Problem description
Of all the lines in the entries below, give again exactly those starting at the line containing "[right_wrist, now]" and ending at the line containing "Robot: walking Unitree", both ends included, and no others.

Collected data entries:
*** Block opens ***
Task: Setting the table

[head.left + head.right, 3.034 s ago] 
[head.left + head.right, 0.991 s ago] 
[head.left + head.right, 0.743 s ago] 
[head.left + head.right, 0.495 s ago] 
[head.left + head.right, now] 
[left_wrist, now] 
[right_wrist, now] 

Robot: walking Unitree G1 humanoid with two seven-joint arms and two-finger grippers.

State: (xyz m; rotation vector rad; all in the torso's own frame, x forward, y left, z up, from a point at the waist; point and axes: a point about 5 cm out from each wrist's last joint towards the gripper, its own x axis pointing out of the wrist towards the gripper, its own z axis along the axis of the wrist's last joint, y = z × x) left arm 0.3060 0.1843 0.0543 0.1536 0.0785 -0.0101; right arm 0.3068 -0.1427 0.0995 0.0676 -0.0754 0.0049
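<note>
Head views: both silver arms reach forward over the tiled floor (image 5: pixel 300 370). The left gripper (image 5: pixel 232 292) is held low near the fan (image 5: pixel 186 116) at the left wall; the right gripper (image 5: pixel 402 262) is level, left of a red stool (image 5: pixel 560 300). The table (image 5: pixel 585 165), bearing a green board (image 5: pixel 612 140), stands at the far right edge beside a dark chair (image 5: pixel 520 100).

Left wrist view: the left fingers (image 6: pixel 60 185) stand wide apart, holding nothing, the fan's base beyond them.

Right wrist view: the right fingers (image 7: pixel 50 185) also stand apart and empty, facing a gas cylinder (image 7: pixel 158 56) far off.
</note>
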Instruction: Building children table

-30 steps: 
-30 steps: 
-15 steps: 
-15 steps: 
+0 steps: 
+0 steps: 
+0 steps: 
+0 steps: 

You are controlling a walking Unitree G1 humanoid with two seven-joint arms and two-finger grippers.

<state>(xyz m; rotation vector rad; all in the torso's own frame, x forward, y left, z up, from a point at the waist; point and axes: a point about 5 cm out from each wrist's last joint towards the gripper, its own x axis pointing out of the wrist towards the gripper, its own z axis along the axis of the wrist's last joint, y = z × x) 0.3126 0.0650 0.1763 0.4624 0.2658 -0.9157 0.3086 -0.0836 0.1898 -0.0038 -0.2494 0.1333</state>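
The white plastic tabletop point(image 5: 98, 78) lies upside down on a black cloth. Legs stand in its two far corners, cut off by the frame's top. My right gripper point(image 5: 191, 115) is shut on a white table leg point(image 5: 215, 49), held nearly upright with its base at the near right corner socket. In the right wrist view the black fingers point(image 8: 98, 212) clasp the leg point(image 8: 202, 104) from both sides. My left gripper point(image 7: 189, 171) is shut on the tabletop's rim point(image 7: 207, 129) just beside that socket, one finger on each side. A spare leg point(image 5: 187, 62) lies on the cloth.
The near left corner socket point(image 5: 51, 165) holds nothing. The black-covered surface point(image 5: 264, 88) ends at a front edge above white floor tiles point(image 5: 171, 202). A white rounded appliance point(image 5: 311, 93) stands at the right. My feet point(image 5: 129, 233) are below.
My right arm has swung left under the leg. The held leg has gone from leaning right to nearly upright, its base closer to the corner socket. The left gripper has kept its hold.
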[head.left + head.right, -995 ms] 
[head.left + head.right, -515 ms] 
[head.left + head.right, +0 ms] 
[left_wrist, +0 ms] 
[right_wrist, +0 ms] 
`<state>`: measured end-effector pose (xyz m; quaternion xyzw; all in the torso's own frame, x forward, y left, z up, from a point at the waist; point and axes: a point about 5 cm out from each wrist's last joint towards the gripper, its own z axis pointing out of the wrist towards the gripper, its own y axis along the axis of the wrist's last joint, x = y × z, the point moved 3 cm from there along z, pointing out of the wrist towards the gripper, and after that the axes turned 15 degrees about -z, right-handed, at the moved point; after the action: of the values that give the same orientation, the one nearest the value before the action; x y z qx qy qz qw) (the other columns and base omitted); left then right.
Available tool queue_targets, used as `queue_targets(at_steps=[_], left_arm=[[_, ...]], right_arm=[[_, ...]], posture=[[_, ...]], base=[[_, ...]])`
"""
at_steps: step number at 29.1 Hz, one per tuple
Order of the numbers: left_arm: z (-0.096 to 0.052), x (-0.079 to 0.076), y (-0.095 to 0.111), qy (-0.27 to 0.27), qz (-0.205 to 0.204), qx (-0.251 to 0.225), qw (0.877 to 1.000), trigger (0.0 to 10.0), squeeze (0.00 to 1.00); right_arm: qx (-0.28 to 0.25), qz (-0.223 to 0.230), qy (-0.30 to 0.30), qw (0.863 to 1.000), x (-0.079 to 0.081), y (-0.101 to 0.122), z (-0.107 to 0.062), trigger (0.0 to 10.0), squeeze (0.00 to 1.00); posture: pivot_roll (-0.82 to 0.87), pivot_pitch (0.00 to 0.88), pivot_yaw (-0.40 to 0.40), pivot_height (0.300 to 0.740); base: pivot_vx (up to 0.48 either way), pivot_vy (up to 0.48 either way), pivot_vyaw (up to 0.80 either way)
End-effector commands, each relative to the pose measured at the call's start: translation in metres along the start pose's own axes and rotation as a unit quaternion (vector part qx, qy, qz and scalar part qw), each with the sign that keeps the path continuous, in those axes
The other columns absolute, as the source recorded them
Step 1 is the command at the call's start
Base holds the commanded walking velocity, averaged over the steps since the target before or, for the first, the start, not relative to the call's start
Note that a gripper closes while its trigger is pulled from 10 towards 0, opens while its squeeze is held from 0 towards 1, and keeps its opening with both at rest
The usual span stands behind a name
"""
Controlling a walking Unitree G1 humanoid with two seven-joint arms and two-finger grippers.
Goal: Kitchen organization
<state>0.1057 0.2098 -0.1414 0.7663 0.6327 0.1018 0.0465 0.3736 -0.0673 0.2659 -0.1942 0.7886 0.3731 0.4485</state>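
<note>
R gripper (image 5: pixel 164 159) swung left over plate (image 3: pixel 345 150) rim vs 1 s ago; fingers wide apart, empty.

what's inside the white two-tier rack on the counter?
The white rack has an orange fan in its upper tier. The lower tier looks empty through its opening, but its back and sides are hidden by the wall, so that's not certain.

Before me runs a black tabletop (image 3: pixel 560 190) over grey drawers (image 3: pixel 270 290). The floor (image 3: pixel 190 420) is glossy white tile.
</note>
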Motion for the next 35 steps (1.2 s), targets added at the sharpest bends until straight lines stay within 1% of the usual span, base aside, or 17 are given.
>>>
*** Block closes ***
Output below
[right_wrist, now] 

Robot: walking Unitree G1 humanoid with two seven-joint arms and two-finger grippers.

The answer given above is the complete response.